Turkish Investors Shift from Stocks as Interest Rates Rise
The investment strategy was straightforward: with central bank interest rates in single digits and inflation soaring at 80%, holding bank deposits was clearly a losing game. By investing in stocks, Turks hoped to preserve their capital from rapid depreciation.
This shift led to substantial inflows into Turkey’s stock market, transforming the Borsa Istanbul All Shares Index into a standout performer, soaring 440% since the end of 2021. The enthusiasm was palpable, as the number of individual equity accounts tripled to 8.6 million by last October, meaning that one in three Turkish households had invested in stocks.
However, the momentum for equity investors is fading as President Recep Tayyip Erdogan has recently pivoted to more orthodox economic policies following his reelection last year. His economic team has raised interest rates to 50% in an effort to combat inflation, indicating that high rates are likely to persist for several months.
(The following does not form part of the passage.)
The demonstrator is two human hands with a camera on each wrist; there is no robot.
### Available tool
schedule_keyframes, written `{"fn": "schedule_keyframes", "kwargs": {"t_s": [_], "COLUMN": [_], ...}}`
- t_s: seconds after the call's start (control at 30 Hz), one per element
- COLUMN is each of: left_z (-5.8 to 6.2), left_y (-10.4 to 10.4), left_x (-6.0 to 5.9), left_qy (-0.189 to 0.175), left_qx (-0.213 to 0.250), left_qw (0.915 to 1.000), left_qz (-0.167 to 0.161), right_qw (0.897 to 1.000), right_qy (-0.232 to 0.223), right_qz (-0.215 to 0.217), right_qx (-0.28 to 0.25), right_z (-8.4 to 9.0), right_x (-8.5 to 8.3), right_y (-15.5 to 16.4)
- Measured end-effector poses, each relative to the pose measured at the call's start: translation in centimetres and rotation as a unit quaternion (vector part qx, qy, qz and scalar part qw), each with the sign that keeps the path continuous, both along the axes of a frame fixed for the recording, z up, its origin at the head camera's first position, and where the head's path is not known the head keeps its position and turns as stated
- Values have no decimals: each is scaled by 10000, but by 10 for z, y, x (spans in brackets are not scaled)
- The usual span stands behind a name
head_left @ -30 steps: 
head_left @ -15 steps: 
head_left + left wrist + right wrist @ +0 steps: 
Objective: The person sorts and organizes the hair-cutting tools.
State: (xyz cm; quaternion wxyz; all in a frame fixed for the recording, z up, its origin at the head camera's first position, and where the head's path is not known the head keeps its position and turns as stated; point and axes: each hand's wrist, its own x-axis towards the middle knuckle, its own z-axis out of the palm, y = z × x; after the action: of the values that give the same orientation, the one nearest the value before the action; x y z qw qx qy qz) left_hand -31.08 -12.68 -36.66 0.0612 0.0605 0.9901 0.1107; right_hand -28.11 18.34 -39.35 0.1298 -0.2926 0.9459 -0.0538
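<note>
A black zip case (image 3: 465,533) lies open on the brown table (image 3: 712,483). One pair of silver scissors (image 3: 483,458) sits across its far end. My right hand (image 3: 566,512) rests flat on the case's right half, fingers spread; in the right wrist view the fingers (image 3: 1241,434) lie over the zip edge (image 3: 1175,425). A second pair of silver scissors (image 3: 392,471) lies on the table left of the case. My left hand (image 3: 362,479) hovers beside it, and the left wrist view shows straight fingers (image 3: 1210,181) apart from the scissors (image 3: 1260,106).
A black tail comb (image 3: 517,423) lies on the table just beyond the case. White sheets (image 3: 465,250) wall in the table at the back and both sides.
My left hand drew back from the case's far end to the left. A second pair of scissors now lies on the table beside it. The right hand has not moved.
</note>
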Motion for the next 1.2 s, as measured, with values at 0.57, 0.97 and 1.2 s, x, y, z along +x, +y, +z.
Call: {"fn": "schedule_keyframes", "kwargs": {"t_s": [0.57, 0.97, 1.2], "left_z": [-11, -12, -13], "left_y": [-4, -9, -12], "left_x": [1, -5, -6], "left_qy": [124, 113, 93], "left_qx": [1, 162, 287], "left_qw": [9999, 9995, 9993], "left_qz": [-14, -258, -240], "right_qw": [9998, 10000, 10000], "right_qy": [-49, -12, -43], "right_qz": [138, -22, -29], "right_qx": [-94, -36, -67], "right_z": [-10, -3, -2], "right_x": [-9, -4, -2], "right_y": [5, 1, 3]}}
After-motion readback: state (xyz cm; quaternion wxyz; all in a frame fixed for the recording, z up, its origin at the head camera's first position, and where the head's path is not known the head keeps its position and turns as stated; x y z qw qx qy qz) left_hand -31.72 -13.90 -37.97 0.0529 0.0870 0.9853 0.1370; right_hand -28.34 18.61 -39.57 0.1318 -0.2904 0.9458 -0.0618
Consequently, the interest rate on three-month lira deposits surged to as much as 69% in April, undermining the appeal of stocks.
“Fortunately, I exited the market just in time two months ago,” said Betul Seckin, a 32-year-old software specialist from Izmir, located about 480 kilometers southwest of Istanbul. “I moved all my funds into lira deposit accounts.”
Seckin is not alone in this sentiment. The Borsa Istanbul All Shares Index declined by 6.8% in the third quarter, while the benchmark MSCI Emerging Markets index rose by 4.6%. Additionally, the number of Turkish equity accounts is on the decline.
The promise of a return to policy orthodoxy, influenced by Treasury and Finance Minister Mehmet Simsek, has attracted new inflows into Turkey’s assets, fueled by optimism that the country’s misaligned economy will stabilize.
Yet, while debt instruments have gained traction, non-resident investors have been gradually withdrawing from Turkey’s stock market, selling a net $3.2 billion in equities since mid-May, according to official data. Initially, domestic funds absorbed these outflows, masking the trend until the third quarter.
Time for ‘Normalization’
The decline in shares of small and medium-sized enterprises (SMEs), favored by domestic investors with shorter time horizons, began months before the broader market felt the effects. An index tracking newly listed companies, once a favorite among retail investors, is now underperforming compared to the broader index for the first time in six years, while the SME index has lagged since March.
Turkey’s Capital Markets Board, the market regulator, has consistently warned inexperienced retail investors against following advice circulating on social media, urging them to rely on licensed professionals instead.
“Many retail investors developed an unrealistic belief that stocks would always rise, as this had been the trend for several years,” noted Evren Kirikoglu, founder of Istanbul-based consultancy Orca Macro. “When faced with reality, they are struggling to accept it.”
Burak Cetinceker, a fund manager at Strateji Portfoy in Istanbul, remarked that as interest rate-based investments became viable options for hedging against inflation, confidence in Turkish stocks began to diminish. Slowing economic growth and weak corporate earnings are further reinforcing this “natural cycle.”
“The stock market was the place to be back then,” Cetinceker stated. “What we are witnessing now is simply a normalization.”